L'hôtel Le Pendreff,—j'en ai maintenant souvenance.... C'était, il y a neuf ans, pendant ma première année de marine; je m'y étais reposé une heure, un jour de juin, mon navire étant venu par hasard mouiller dans une baie des environs. Oui, je me rappelle: une ancienne maison seigneuriale, à tourelle et à pignon, et deux dames Le Pendreff toutes pareilles, en grand bonnet blanc, faisant vignette d'autrefois. Nous descendrons à l'hôtel Le Pendreff.

Rien de changé dans la maison.—Seulement une des dames Le Pendreff est morte.—Celle qui reste était déjà si vieille il y a neuf ans, qu'elle n'a pu guère vieillir encore. Son type, son bonnet, l'honnêteté placide de sa personne, tout cela est du vieux temps.
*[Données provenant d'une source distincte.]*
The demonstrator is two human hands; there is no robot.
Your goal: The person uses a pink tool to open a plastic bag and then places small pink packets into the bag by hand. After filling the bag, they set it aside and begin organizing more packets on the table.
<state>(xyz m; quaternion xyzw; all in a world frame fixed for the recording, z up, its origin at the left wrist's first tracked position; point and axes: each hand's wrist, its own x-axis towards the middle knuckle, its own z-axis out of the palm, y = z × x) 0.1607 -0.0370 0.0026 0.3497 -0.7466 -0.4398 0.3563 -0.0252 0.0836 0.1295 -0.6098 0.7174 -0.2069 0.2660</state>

Il fait bon souper devant le grand feu qui flambe; et la gaieté nous est revenue.

Après, dame Le Pendreff, munie d'un chandelier de cuivre, nous précède dans l'escalier de granit et nous introduit dans une chambre immense, où deux lits d'une forme très antique sont dressés sous des rideaux blancs.

Yves, cependant, se déshabille avec lenteur, sans conviction aucune.

«Ah!» dit-il tout à coup, remettant son col bleu, «tenez, je m'en vais!—D'abord, vous comprenez, je ne pourrais pas dormir. Tant pis! J'arriverai bien tard, je les réveillerai là-bas passé minuit, ça leur fera un peu peur,—comme l'année où je suis revenu de la guerre. Mais j'ai trop envie de les voir, il faut que je m'en aille...»

Moi aussi, j'aurais fait comme lui.

Paimpol dort quand nous sortons par un pâle clair de lune. Je l'accompagne un bout de chemin, pour raccourcir ma soirée. Nous voici dans les champs.

Yves marche très vite, très agité, et repasse dans sa tête les souvenirs de ses autres retours.